Exactly reproduce the entries, dropping any pictures from your copy.

┌──

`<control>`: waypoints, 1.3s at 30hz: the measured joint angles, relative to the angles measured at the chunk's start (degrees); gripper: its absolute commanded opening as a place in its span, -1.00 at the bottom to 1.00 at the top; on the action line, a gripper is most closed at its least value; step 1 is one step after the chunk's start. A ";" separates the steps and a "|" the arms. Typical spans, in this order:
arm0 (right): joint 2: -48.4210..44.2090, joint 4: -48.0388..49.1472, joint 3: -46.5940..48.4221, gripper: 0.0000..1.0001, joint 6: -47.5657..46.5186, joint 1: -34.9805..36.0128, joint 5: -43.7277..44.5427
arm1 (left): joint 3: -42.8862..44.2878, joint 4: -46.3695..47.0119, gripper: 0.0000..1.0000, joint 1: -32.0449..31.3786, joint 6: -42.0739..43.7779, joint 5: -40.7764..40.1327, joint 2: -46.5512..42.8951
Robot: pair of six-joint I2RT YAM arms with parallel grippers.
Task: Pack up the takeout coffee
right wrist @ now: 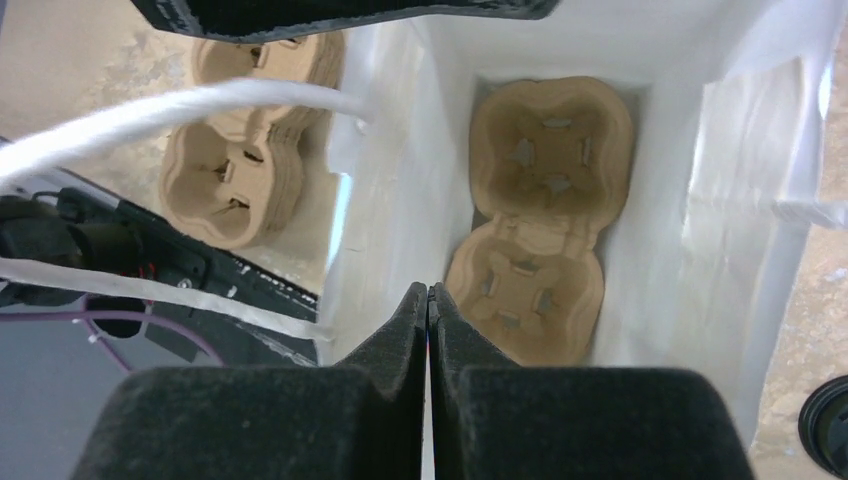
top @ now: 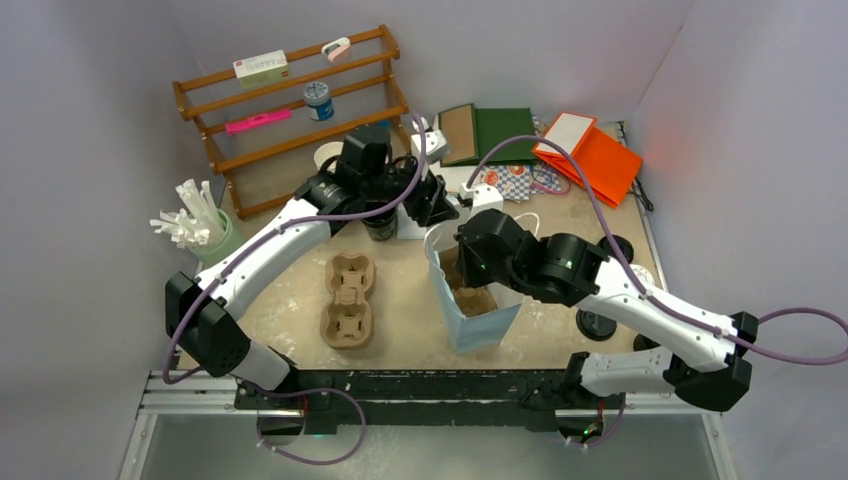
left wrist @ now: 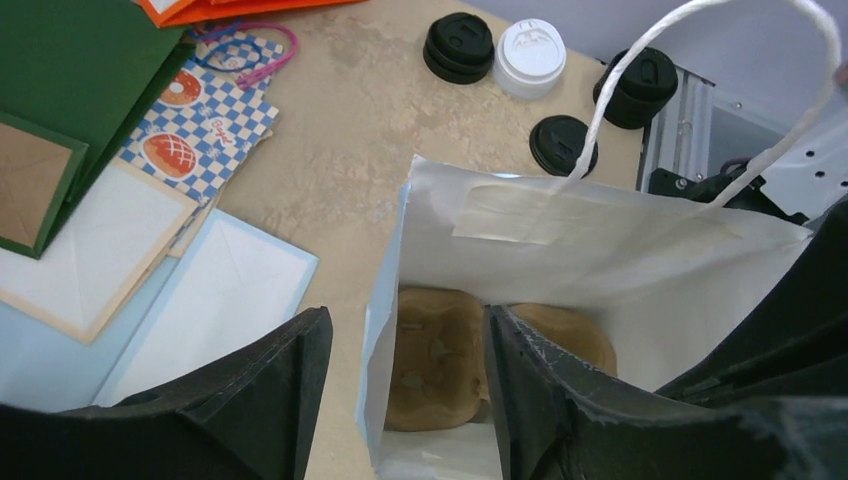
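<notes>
The takeout coffee sits on the table outside the bag, at about 3 o'clock from it in the top view. Only its round white lid shows from above; the cup body cannot be made out. It stands among 3 black lids, close to them.

The white paper bag stands upright and open at mid-table, its cord handle arching over the mouth. A brown 2-cup carrier lies flat on its floor.

The right gripper points down into the bag's mouth above the carrier, its fingers pressed together with nothing seen between them.

The left gripper reaches the bag from 11 o'clock with its fingers spread. 1 finger is outside the bag wall and the other inside, and the wall's edge runs between them without being pinched.

A second carrier lies on the table at 9 o'clock from the bag. Flat green and orange bags lie at 12 to 1 o'clock, and a wooden rack stands at 11 o'clock.
</notes>
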 measured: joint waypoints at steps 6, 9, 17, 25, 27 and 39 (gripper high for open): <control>-3.06 2.60 -7.02 -1.00 2.62 0.37 3.98 | -2.01 0.17 -0.16 0.00 0.72 0.39 1.88; -4.02 2.91 -10.78 -1.00 3.15 0.35 4.02 | -2.14 0.13 -0.42 0.00 1.31 0.15 2.78; -1.16 3.15 -11.54 -1.00 2.23 0.33 4.11 | -1.99 0.20 -1.00 0.00 2.86 0.39 4.44; 0.68 4.83 -13.25 -1.00 -0.13 -1.03 3.85 | -2.49 2.12 -1.00 -0.04 2.71 0.37 2.58; -0.24 5.81 -13.94 -1.00 -1.66 -1.46 3.87 | -3.65 3.37 -1.00 -0.04 2.25 0.52 0.33; -1.29 12.83 -16.44 -1.00 -7.32 -8.17 3.87 | -9.11 11.58 -1.00 -0.11 -6.80 3.65 -7.21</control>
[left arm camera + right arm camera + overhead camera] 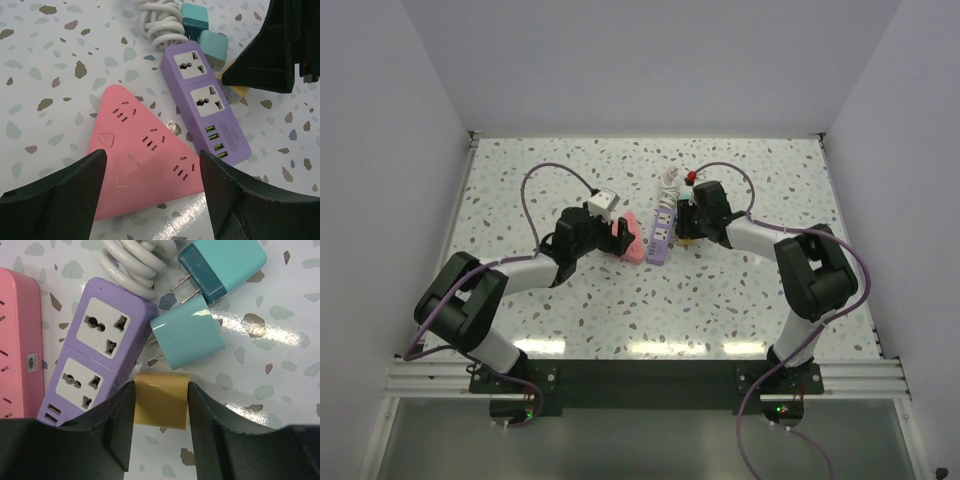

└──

● Your solution:
`<control>`: waypoints, 1.3s at 30hz: the measured joint angles, relative to the angles measured at the chunk's start (degrees); gripper: its absolute commanded opening as a place in its span, -1.00 at the bottom to 1.00 at the top; on the action line, a gripper is most closed at its least value; step 1 is one step after the chunk's start. A ";" separates the steps and a "|" the arms. Typical spans, in this order:
arm0 (right): joint 2: -48.4210..44.2090, joint 4: -48.0388..49.1472, joint 3: -46.5940..48.4221, gripper: 0.0000..1.0001, joint 6: -47.5657..46.5186, joint 1: -34.9805..36.0128, joint 5: -43.7277..44.5427
arm1 (left): joint 3: -42.8862..44.2878, joint 4: -46.3695..47.0119, gripper: 0.0000..1.0000, joint 1: -32.0449..31.3786, joint 6: -42.0739..43.7779, joint 5: -40.7764..40.1327, joint 2: -46.5512..42.8951
Robot: pair of six-joint I2RT YAM arms with parallel grippers.
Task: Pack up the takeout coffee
right wrist @ now: 
top @ now: 
left wrist @ now: 
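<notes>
The takeout coffee sits on the table outside the bag, at about 3 o'clock from it in the top view. Only its round white lid shows from above; the cup body cannot be made out. It stands among 3 black lids, close to them.

The white paper bag stands upright and open at mid-table, its cord handle arching over the mouth. A brown 2-cup carrier lies flat on its floor.

The right gripper points down into the bag's mouth above the carrier, its fingers pressed together with nothing seen between them.

The left gripper reaches the bag from 11 o'clock with its fingers spread. 1 finger is outside the bag wall and the other inside, and the wall's edge runs between them without being pinched.

A second carrier lies on the table at 9 o'clock from the bag. Flat green and orange bags lie at 12 to 1 o'clock, and a wooden rack stands at 11 o'clock.
</notes>
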 measured: joint waypoints at steps 6, 9, 17, 25, 27 and 39 (gripper high for open): <control>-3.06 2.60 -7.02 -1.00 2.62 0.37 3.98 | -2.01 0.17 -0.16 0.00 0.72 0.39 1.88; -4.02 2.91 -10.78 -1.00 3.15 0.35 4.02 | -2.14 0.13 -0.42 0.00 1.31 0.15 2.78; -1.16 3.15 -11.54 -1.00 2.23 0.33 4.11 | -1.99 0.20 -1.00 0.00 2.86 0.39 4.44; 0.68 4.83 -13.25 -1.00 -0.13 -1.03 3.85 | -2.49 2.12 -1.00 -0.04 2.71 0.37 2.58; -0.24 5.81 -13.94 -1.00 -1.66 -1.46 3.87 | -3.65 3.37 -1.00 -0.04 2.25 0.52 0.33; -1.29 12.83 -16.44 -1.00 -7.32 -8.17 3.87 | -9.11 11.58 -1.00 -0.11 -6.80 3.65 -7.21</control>
[left arm camera + right arm camera + overhead camera] 

The answer requires no additions.